## Exercise
From the entries below, return only the lines starting at the one that contains "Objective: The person" and ending at the one that contains "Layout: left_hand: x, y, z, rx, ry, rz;", exactly as they stand.

(Records from a collection)
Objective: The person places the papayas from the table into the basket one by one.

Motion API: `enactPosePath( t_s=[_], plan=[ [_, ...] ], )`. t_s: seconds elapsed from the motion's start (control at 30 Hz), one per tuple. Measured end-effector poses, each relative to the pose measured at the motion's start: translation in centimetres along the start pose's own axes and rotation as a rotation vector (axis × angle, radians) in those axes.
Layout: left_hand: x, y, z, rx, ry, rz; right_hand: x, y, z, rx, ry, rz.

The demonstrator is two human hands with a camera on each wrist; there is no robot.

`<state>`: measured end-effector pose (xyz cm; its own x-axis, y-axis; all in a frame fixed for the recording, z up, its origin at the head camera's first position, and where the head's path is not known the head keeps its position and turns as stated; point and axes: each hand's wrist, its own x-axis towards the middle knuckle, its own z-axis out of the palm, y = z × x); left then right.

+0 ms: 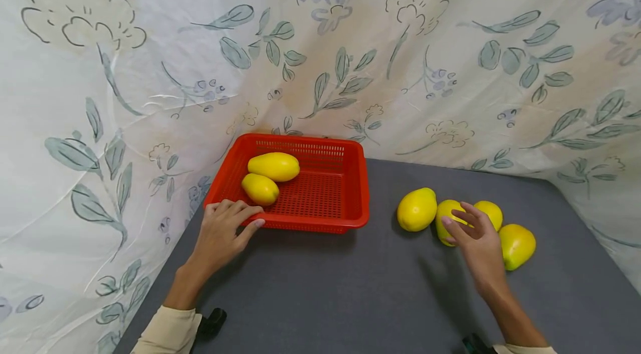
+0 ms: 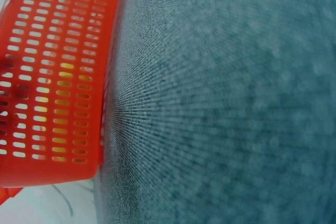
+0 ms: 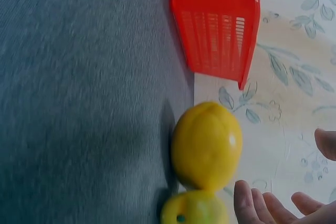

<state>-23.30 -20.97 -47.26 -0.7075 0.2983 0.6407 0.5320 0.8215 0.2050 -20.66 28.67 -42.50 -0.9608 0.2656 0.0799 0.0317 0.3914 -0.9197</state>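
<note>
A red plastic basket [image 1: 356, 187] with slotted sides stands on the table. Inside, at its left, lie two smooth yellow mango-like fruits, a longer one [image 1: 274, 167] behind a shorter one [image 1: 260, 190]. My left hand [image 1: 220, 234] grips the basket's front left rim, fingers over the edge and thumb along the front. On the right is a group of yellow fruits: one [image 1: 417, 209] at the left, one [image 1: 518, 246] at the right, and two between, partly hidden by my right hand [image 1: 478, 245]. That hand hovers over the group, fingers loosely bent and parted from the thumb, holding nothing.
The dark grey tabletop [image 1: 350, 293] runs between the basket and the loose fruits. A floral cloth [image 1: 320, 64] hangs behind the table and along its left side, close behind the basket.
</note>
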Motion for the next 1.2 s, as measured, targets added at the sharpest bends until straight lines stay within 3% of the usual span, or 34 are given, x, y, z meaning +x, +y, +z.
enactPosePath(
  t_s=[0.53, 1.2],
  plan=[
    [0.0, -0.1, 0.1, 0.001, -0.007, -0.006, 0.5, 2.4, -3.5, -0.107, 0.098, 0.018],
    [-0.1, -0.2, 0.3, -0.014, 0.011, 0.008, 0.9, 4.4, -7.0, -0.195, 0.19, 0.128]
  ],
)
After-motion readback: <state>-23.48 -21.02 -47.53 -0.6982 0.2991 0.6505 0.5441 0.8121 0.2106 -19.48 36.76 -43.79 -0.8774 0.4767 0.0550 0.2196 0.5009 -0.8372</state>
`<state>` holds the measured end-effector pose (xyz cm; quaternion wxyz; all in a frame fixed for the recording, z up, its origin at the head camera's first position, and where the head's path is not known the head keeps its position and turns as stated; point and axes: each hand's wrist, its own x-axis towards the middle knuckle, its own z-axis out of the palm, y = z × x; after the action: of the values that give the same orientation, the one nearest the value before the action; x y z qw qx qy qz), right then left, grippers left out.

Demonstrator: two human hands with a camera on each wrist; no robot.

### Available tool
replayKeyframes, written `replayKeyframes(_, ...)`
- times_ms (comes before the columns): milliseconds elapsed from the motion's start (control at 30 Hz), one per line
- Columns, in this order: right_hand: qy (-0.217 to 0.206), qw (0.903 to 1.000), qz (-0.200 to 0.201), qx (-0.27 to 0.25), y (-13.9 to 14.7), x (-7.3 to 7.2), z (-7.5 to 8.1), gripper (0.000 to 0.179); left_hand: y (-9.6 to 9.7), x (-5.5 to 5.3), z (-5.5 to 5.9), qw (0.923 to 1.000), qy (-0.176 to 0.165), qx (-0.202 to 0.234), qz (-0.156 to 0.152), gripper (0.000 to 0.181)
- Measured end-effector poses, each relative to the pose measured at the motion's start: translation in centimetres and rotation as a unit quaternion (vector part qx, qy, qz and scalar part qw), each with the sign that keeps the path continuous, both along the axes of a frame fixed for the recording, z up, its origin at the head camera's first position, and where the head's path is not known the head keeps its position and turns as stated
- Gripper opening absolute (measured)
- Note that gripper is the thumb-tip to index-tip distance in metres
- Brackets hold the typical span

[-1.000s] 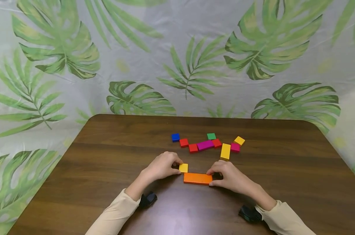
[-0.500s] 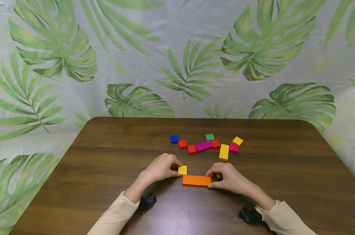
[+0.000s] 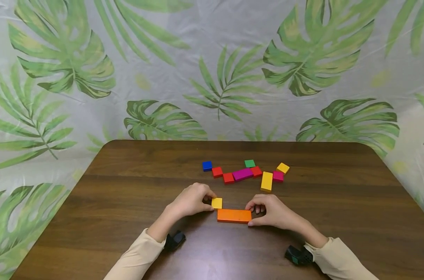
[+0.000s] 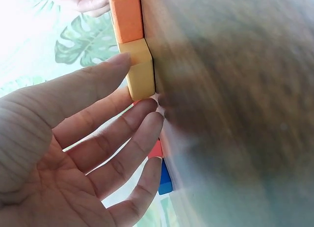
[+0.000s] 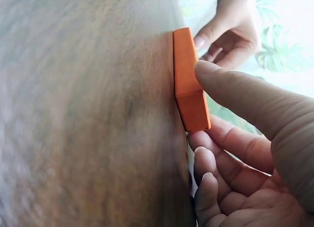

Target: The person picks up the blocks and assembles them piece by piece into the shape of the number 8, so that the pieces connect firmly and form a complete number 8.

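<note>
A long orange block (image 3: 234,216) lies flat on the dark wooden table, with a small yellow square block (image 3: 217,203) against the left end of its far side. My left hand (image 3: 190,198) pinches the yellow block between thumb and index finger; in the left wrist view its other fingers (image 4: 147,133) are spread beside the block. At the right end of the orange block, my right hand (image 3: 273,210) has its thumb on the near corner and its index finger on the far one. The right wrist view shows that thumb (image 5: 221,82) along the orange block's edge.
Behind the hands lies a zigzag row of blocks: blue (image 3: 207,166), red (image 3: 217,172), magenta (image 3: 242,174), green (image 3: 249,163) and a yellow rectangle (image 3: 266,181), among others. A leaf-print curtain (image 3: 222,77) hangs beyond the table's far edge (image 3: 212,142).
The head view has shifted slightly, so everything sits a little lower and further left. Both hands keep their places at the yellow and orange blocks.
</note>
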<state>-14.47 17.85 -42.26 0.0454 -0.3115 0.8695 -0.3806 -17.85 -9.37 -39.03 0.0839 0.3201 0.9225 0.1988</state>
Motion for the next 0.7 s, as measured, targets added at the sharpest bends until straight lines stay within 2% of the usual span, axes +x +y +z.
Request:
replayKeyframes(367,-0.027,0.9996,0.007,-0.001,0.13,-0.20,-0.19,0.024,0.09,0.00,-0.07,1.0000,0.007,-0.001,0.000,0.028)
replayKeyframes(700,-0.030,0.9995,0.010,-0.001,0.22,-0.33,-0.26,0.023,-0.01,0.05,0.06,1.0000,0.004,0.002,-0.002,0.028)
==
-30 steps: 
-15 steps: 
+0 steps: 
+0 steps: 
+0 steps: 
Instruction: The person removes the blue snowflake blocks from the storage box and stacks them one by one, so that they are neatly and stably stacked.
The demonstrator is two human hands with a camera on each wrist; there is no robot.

## Exercise output
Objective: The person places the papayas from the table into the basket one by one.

Motion API: `enactPosePath( t_s=[_], plan=[ [_, ...] ], )`. t_s: seconds elapsed from the motion's start (control at 30 Hz), one per tuple. Measured end-effector poses, each relative to the pose measured at the motion's start: translation in centimetres along the start pose's own axes and rotation as a rotation vector (axis × angle, radians) in those axes.
Layout: left_hand: x, y, z, rx, ry, rz; right_hand: x, y, z, rx, ry, rz.

Nothing more is required for this answer.